What you should do: Word for word, restate the entries below from their first line through the line that contains "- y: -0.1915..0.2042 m".

Extracted records:
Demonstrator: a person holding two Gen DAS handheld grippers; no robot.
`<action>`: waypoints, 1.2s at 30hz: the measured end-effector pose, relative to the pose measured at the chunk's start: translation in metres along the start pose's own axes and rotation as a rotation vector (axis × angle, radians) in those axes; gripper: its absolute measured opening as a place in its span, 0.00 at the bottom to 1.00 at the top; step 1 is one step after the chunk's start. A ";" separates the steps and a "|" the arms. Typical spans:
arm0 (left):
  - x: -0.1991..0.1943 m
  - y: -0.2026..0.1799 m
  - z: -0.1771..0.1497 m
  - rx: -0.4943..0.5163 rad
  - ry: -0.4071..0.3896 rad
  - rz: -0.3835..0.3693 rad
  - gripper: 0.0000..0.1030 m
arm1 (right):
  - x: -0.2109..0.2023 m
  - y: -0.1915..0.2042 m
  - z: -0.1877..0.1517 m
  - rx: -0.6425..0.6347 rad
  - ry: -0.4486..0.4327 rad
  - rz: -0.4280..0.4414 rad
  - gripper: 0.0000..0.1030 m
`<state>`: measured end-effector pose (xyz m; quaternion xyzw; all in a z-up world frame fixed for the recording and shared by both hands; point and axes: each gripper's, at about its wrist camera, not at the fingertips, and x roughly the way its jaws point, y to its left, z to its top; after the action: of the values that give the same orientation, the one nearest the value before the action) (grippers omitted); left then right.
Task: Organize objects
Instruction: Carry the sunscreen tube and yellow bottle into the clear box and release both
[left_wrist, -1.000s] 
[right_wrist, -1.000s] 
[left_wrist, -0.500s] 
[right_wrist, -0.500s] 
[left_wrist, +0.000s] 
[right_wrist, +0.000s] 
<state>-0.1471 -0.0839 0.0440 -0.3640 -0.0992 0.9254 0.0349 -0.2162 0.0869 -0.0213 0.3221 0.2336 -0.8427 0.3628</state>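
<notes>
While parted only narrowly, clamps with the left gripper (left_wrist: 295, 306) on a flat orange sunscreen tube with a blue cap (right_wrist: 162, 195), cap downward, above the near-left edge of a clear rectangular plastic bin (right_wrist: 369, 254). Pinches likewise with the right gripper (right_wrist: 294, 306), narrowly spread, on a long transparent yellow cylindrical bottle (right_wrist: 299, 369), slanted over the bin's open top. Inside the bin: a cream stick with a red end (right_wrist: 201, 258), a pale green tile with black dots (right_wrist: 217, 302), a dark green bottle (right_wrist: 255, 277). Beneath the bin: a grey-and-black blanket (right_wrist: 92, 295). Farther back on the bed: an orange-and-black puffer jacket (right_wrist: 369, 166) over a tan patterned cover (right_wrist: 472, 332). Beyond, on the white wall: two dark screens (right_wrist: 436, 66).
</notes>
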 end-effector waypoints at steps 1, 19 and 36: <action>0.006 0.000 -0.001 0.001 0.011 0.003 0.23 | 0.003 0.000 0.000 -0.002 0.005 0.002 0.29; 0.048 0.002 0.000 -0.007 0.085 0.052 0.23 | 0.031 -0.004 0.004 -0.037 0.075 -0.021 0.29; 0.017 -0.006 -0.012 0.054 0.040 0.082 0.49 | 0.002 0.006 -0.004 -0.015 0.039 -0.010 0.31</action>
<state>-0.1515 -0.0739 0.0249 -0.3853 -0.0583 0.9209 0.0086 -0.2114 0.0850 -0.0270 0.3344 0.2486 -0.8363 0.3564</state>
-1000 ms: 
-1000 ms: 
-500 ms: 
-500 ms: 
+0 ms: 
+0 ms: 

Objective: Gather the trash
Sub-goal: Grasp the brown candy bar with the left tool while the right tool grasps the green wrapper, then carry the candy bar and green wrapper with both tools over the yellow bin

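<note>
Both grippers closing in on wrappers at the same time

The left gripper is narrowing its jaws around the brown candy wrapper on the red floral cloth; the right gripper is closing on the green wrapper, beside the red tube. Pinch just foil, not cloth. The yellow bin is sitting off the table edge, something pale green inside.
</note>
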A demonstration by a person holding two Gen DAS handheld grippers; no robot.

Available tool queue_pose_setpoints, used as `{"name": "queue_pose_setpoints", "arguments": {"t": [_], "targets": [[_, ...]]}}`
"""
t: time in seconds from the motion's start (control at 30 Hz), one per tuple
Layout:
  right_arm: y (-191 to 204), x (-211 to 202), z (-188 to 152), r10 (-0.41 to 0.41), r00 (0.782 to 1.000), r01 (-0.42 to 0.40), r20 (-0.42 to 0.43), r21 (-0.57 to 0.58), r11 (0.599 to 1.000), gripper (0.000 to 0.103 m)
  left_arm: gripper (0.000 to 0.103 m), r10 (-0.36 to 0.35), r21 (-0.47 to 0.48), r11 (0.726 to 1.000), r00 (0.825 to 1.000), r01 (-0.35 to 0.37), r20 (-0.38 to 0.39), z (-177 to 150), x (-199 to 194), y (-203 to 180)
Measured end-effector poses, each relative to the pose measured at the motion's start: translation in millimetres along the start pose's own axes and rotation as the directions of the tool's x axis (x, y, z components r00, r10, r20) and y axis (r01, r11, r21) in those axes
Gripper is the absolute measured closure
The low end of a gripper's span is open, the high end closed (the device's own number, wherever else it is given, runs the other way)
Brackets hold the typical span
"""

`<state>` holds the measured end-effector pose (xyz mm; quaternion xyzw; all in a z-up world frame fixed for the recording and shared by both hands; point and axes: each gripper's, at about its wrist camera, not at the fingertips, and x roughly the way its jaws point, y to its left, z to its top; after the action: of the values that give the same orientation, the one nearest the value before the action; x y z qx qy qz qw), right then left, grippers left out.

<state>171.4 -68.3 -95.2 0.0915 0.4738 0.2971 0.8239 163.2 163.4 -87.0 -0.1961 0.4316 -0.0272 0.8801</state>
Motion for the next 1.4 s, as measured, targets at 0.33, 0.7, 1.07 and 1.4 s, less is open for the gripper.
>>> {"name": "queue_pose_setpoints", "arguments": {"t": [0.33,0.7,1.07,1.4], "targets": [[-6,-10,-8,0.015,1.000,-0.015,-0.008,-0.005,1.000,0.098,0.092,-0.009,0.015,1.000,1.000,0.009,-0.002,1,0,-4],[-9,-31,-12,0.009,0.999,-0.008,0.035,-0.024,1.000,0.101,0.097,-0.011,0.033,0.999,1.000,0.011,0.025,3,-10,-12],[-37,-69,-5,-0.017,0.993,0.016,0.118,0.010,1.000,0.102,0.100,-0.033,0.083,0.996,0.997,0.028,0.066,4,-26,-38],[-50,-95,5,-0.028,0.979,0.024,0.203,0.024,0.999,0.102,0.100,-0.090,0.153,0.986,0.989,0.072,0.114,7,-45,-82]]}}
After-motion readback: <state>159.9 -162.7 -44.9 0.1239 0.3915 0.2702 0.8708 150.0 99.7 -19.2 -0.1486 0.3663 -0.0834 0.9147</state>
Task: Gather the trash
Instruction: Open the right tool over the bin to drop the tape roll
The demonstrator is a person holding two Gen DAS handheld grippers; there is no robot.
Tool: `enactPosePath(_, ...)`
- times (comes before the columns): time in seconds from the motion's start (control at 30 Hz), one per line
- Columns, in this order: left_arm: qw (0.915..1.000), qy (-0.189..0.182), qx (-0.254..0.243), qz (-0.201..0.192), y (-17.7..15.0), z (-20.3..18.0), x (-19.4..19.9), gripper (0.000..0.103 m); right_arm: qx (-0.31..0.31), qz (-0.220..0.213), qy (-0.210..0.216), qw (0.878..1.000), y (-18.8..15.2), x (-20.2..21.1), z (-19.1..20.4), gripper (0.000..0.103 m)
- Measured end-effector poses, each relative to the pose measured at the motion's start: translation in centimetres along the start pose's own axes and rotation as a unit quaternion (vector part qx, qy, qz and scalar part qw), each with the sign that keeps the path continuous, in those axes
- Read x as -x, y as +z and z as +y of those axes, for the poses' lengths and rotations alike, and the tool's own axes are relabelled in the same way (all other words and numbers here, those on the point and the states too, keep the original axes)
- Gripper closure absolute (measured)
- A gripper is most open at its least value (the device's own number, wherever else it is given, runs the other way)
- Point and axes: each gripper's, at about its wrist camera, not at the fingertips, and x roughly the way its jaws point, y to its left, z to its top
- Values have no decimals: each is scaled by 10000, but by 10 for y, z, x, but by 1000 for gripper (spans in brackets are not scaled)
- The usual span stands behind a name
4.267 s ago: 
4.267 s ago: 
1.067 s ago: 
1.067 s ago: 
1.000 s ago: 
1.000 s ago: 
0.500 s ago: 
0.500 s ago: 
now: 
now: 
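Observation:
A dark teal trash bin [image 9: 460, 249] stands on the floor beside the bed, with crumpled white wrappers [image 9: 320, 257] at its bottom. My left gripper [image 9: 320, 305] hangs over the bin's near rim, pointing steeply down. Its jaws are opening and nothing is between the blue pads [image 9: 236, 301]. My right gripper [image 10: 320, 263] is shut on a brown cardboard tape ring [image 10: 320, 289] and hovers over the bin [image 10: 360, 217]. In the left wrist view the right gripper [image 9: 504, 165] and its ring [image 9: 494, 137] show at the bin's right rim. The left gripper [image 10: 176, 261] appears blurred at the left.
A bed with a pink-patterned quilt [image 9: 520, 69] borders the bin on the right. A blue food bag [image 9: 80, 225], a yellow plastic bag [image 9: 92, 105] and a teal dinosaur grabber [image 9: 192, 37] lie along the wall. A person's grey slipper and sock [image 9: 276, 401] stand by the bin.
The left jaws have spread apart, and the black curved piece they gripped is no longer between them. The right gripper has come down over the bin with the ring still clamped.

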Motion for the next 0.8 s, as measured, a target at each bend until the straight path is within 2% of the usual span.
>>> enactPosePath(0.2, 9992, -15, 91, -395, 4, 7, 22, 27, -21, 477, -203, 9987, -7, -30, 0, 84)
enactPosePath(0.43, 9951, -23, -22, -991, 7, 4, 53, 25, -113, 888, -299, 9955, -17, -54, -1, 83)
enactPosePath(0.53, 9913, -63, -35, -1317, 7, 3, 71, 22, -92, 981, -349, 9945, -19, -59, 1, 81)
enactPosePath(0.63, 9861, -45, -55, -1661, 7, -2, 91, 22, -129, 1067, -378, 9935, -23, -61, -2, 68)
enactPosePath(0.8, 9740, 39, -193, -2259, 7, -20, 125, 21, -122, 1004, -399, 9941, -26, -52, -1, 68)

Answer box:
Demonstrator: a person holding two Gen DAS handheld grippers; no robot.
`<action>`: waypoints, 1.2s at 30hz: the measured end-effector pose, relative to the pose measured at the chunk's start: translation in metres along the start pose's own axes and rotation as a rotation vector (axis × angle, radians) in those axes; gripper: its absolute measured opening as a place in its span, 0.00 at the bottom to 1.00 at the top; step 1 is one step after the chunk's start. A ";" separates the steps and a "|" the arms. Typical spans:
arm0 (left):
  - x: -0.1991..0.1943 m
  - y: -0.2026..0.1799 m
  - z: -0.1771..0.1497 m
  - rx: -0.4943..0.5163 rad
  - ry: -0.4071..0.3896 rad
  - rz: -0.3835..0.3693 rad
  - gripper: 0.0000..0.1030 m
arm1 (right):
  - x: -0.2109..0.2023 m
  - y: -0.1915..0.2042 m

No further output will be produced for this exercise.